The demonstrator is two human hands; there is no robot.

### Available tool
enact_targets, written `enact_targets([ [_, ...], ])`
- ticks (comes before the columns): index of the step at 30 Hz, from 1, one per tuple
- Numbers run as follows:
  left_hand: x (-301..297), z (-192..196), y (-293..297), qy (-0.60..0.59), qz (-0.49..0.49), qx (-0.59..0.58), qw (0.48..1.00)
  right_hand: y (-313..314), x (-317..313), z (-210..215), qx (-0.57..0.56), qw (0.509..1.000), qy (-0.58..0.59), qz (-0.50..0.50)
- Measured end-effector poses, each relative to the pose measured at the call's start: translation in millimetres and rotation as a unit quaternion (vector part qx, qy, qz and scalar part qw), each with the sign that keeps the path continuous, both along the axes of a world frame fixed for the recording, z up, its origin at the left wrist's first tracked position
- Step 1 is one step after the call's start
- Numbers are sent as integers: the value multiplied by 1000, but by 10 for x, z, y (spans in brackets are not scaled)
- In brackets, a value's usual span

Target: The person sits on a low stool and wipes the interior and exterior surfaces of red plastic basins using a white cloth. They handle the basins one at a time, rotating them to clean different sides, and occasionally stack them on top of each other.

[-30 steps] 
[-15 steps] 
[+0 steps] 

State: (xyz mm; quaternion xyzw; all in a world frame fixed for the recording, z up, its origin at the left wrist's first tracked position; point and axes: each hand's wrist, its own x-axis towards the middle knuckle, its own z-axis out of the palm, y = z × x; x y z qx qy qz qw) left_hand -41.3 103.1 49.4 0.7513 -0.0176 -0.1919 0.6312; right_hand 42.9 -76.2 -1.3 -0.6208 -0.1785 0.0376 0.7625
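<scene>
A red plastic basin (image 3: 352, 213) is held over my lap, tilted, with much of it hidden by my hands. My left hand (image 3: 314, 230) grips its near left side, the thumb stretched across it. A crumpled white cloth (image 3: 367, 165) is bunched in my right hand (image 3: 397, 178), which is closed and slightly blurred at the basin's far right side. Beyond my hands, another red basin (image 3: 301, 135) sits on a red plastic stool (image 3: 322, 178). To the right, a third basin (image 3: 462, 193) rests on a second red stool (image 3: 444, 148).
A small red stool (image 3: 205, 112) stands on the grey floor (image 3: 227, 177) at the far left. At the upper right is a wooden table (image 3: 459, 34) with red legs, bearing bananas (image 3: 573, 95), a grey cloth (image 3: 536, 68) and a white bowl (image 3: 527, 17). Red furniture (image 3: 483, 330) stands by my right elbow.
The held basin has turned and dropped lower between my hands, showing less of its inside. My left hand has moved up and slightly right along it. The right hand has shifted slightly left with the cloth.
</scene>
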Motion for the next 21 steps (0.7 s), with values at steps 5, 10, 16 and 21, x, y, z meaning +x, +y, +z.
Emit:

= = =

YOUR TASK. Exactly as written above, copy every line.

ANSWER BELOW.
The demonstrator is two human hands; there is no robot.

### Available tool
enact_targets, written `enact_targets([ [_, ...], ])`
- ticks (comes before the columns): index of the step at 30 Hz, from 1, one per tuple
- Numbers run as follows:
  left_hand: x (-301..297), z (-192..196), y (-293..297), qy (-0.60..0.59), qz (-0.49..0.49), qx (-0.59..0.58), qw (0.48..1.00)
  right_hand: y (-313..314), x (-317..313), z (-210..215), qx (-0.57..0.56), qw (0.509..1.000), qy (-0.58..0.59), qz (-0.50..0.50)
- Measured end-effector poses, each relative to the pose measured at the call's start: translation in millimetres and rotation as a unit quaternion (vector part qx, qy, qz and scalar part qw), each with the sign that keeps the path continuous, both along the axes of a world frame fixed for the recording, z up, its origin at the left wrist's first tracked position
- Step 1 is one step after the call's start
- Numbers are sent as integers: the value multiplied by 1000, but by 10 for x, z, y (spans in brackets are not scaled)
- In brackets, a value's usual span

Target: The person sits on a low stool and wipes the interior and exterior surfaces of red plastic basins using a white cloth. They handle the basins one at a time, rotating them to clean different sides, and occasionally stack them on top of each other.

[-30 steps] 
[-15 steps] 
[+0 steps] 

State: (xyz mm; quaternion xyzw; all in a world frame fixed for the recording, z up, its origin at the left wrist's first tracked position; point and axes: each hand's wrist, its own x-axis towards the middle knuckle, its own z-axis out of the palm, y = z × x; x y z qx qy qz qw) left_hand -41.3 103.1 49.4 0.7513 -0.0176 -0.1919 0.6312; right_hand 42.9 -76.2 -1.3 -0.6208 -0.1785 0.0376 0.7625
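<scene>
A red plastic basin (image 3: 352, 213) is held over my lap, tilted, with much of it hidden by my hands. My left hand (image 3: 314, 230) grips its near left side, the thumb stretched across it. A crumpled white cloth (image 3: 367, 165) is bunched in my right hand (image 3: 397, 178), which is closed and slightly blurred at the basin's far right side. Beyond my hands, another red basin (image 3: 301, 135) sits on a red plastic stool (image 3: 322, 178). To the right, a third basin (image 3: 462, 193) rests on a second red stool (image 3: 444, 148).
A small red stool (image 3: 205, 112) stands on the grey floor (image 3: 227, 177) at the far left. At the upper right is a wooden table (image 3: 459, 34) with red legs, bearing bananas (image 3: 573, 95), a grey cloth (image 3: 536, 68) and a white bowl (image 3: 527, 17). Red furniture (image 3: 483, 330) stands by my right elbow.
The held basin has turned and dropped lower between my hands, showing less of its inside. My left hand has moved up and slightly right along it. The right hand has shifted slightly left with the cloth.
</scene>
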Motion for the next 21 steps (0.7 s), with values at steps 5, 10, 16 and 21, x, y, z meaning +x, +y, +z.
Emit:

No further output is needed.